● **ACTIVITY**
Throughout the listing that follows, find each line with the word "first" and copy it.

** Opening STORED DATA block **

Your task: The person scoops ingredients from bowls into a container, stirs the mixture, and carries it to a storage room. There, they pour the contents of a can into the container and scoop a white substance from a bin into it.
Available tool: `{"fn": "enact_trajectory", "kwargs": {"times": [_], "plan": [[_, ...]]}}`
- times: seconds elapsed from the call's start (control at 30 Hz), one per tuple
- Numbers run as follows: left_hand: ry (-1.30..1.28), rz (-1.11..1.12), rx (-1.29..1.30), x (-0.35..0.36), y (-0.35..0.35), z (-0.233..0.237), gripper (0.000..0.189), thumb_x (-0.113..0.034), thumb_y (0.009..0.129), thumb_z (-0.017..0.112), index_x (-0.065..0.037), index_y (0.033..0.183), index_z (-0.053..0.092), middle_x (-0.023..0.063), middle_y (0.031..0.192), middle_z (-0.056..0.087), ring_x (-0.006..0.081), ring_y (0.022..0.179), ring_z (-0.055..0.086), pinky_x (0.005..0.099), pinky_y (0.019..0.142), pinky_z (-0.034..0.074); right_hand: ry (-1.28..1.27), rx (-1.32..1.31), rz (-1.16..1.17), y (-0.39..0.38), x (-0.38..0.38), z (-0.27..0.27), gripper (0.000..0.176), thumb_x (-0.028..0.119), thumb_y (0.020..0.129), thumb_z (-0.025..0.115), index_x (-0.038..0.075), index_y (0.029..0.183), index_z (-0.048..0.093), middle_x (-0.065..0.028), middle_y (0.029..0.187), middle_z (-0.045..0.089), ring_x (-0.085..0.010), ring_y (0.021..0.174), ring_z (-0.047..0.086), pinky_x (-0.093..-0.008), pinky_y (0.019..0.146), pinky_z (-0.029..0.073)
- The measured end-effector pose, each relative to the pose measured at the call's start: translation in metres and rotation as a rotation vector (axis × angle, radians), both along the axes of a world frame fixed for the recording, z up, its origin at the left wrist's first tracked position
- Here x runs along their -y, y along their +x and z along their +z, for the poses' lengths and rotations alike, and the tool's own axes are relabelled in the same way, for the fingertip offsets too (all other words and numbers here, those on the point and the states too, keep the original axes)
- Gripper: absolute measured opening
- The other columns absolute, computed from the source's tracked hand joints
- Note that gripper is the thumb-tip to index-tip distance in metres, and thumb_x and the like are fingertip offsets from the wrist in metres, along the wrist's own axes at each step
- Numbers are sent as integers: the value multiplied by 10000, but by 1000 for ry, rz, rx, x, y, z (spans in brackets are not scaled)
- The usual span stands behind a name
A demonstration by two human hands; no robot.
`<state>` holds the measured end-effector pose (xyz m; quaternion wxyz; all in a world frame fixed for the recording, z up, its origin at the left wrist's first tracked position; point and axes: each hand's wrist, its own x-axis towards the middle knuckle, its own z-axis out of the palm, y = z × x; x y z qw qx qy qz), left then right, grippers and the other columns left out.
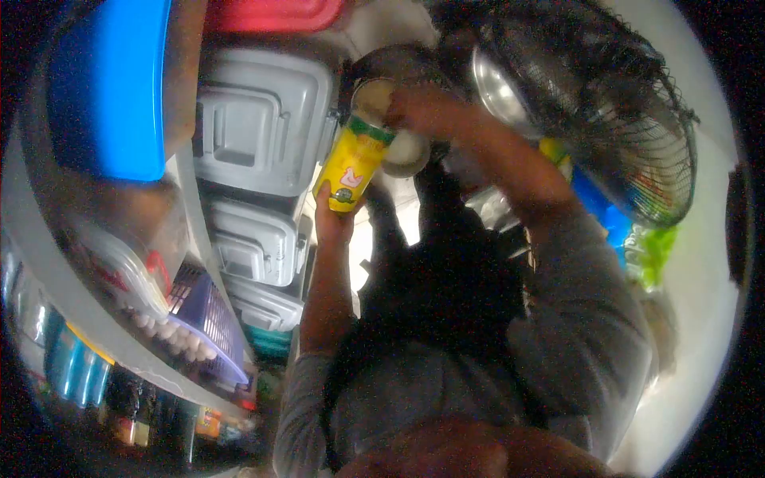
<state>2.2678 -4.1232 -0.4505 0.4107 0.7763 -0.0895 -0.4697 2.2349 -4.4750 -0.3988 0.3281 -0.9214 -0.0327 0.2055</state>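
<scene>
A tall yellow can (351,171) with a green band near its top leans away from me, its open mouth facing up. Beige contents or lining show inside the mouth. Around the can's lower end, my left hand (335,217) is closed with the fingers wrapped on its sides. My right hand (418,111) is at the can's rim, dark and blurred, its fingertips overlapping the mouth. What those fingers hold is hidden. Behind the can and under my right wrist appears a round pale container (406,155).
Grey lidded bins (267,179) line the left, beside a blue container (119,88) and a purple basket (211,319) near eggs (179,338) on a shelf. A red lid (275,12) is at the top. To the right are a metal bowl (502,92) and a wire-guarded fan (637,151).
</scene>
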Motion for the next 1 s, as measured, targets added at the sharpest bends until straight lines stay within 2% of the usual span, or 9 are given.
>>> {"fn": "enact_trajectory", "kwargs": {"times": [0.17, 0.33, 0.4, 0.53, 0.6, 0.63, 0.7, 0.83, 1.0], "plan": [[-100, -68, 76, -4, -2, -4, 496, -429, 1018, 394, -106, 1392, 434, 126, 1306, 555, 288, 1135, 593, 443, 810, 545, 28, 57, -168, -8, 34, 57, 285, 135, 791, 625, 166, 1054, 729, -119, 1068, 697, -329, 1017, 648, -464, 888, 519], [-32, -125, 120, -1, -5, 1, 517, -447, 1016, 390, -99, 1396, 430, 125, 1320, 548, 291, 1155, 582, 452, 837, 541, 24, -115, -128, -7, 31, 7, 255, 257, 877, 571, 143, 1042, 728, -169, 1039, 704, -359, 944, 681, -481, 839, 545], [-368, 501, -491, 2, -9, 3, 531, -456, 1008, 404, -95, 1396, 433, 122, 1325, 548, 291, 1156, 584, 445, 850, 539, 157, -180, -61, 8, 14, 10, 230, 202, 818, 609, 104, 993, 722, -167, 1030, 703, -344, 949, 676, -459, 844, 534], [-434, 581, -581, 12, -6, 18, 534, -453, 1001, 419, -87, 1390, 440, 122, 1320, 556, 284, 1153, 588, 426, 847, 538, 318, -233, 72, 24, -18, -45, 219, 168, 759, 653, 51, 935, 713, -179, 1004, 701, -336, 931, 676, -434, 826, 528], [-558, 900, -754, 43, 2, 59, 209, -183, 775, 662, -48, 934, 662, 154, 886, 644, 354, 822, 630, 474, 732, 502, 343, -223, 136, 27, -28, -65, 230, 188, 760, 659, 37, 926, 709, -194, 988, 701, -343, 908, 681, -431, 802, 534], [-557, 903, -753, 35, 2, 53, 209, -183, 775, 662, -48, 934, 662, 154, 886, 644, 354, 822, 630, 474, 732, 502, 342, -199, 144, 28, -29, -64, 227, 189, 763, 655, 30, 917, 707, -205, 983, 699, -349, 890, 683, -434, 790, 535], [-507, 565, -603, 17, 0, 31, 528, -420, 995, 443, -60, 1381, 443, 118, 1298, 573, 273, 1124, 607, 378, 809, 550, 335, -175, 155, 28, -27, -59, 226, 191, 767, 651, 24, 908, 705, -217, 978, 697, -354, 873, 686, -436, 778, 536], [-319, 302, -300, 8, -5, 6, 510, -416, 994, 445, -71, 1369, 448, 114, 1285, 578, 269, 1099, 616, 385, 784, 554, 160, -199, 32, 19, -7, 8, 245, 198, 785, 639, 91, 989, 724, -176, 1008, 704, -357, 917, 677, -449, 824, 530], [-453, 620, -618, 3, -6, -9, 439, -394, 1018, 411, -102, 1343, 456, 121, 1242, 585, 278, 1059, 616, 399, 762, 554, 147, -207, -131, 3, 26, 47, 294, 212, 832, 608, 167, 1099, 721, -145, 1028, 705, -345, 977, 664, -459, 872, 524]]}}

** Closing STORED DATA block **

● **TASK OUTPUT**
- The measured end-effector pose, each relative to the pose measured at the call's start: translation in metres and rotation as a rotation vector (axis × angle, radians), both along the axes of a world frame fixed for the recording, z up, its origin at the left wrist's first tracked position
`<state>` holds the measured end-effector pose (xyz m; quaternion wxyz; all in a world frame fixed for the recording, z up, its origin at the left wrist's first tracked position; point and axes: each hand's wrist, its own x-axis towards the middle knuckle, its own z-axis out of the palm, y = z × x; x y z qw qx qy qz), left then right, grippers and the other columns left out.

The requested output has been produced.